_Data to examine_

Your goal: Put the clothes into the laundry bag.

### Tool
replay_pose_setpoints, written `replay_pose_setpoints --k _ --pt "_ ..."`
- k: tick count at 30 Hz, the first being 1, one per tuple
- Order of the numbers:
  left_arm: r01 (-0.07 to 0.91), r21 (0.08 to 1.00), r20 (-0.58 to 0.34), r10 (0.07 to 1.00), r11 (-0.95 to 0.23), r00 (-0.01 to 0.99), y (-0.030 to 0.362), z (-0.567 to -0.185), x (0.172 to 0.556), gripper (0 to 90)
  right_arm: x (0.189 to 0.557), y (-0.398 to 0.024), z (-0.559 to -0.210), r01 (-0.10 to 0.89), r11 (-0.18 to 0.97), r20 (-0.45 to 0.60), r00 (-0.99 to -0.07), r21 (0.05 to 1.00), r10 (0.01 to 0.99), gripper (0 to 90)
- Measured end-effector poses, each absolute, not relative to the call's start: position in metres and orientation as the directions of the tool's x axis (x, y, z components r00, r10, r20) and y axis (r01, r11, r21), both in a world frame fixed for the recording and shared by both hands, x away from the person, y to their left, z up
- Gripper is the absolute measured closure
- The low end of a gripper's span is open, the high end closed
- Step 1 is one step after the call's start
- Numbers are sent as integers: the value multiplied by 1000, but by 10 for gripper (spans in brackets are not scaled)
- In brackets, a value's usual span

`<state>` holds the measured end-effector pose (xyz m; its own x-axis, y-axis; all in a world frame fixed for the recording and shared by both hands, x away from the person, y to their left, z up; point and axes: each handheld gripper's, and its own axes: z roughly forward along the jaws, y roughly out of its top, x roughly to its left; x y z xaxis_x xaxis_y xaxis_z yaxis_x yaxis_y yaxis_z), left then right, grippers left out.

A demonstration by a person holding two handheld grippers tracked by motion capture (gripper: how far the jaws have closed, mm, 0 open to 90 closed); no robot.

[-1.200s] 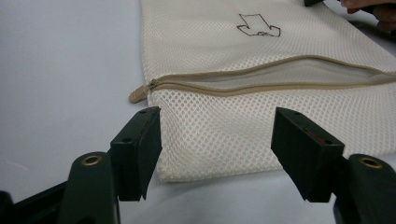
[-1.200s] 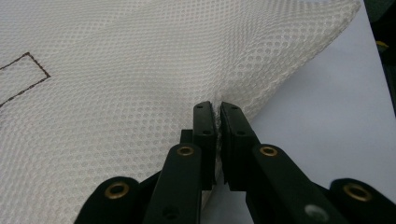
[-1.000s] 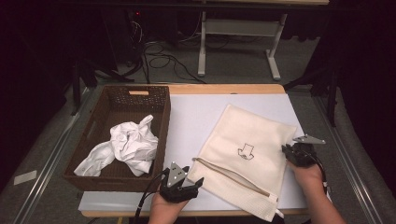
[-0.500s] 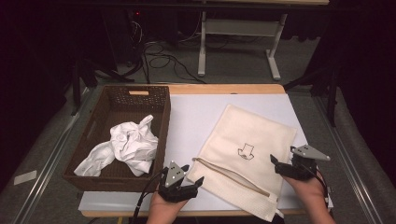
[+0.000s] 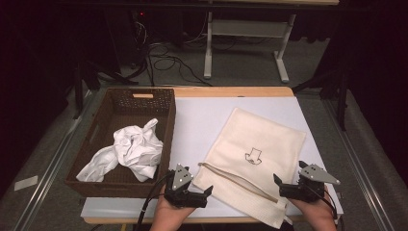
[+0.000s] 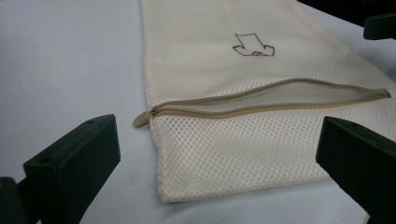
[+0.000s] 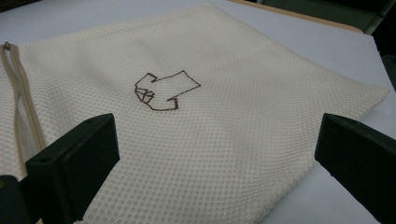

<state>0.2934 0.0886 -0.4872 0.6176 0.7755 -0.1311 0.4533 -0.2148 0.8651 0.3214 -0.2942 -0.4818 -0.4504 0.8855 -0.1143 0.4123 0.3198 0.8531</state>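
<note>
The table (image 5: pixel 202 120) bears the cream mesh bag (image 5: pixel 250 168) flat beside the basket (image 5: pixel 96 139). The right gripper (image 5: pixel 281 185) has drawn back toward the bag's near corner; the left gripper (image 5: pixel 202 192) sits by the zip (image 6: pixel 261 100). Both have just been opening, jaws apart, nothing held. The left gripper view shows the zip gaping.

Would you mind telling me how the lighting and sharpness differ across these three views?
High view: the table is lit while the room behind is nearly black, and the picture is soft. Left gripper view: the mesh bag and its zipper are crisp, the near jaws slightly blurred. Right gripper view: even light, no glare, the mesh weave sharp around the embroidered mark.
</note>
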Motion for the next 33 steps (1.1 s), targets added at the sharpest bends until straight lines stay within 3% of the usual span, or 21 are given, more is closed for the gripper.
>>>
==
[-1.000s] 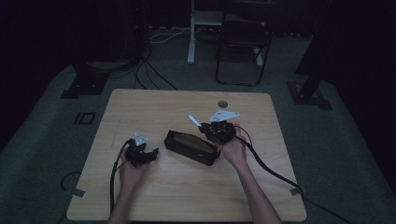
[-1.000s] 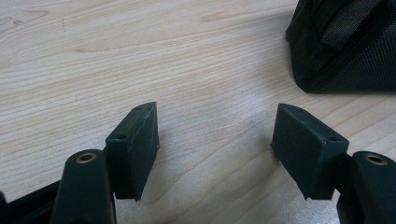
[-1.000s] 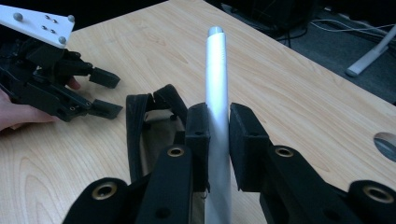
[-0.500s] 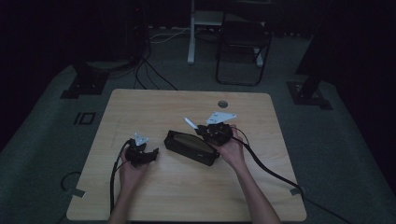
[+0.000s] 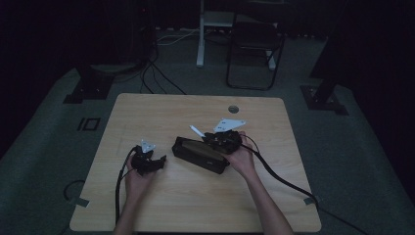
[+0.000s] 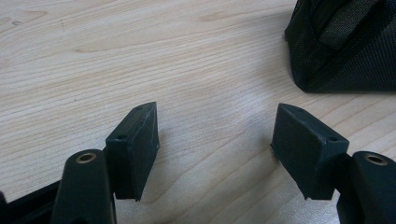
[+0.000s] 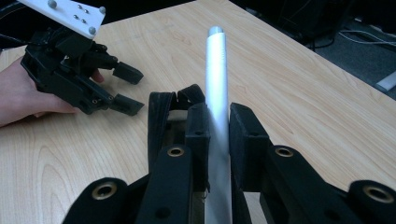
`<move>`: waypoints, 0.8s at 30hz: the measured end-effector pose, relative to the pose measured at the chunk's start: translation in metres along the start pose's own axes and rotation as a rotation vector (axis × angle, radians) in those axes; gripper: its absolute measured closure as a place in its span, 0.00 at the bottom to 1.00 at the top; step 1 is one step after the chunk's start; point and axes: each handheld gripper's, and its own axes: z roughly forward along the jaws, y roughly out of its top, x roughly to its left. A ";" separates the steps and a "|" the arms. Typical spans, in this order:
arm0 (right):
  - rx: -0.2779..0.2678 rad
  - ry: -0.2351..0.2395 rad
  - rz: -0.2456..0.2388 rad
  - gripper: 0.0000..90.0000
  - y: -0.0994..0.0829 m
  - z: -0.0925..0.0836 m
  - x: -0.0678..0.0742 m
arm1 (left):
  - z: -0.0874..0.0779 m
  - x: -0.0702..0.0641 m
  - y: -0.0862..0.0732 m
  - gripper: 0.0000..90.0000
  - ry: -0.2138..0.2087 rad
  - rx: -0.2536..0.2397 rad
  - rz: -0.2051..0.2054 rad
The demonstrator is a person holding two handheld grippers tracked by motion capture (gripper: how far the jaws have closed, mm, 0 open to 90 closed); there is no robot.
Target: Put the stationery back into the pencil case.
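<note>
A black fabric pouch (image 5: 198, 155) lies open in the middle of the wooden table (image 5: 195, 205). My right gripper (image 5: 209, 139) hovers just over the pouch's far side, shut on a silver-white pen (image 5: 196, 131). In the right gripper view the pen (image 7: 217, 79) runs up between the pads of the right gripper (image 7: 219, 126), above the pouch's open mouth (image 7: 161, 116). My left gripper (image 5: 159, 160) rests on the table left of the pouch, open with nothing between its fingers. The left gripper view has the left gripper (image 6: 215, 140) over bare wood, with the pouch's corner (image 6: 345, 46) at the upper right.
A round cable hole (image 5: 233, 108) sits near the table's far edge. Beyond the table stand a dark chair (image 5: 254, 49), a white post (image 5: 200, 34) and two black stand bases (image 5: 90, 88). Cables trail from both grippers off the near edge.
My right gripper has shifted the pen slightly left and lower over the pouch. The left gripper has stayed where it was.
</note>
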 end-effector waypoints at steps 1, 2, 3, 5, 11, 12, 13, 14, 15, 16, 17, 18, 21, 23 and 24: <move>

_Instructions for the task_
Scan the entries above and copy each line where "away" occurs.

_Exercise solution_
- Measured end-effector poses, each absolute, not relative to the call's start: position in metres and orientation as the directions of the tool's x axis (x, y, z components r00, r10, r20) and y axis (r01, r11, r21), both in a world frame fixed for the recording and shared by both hands, x away from the person, y to their left, z up
`<state>` holds the measured end-effector pose (xyz m; its own x-axis, y-axis; all in a world frame fixed for the recording and shared by both hands, x away from the person, y to their left, z up; point and axes: each handheld gripper's, and its own axes: z roughly forward along the jaws, y roughly out of its top, x roughly to its left; x y z xaxis_x xaxis_y xaxis_z yaxis_x yaxis_y yaxis_z), left then right, grippers left out.

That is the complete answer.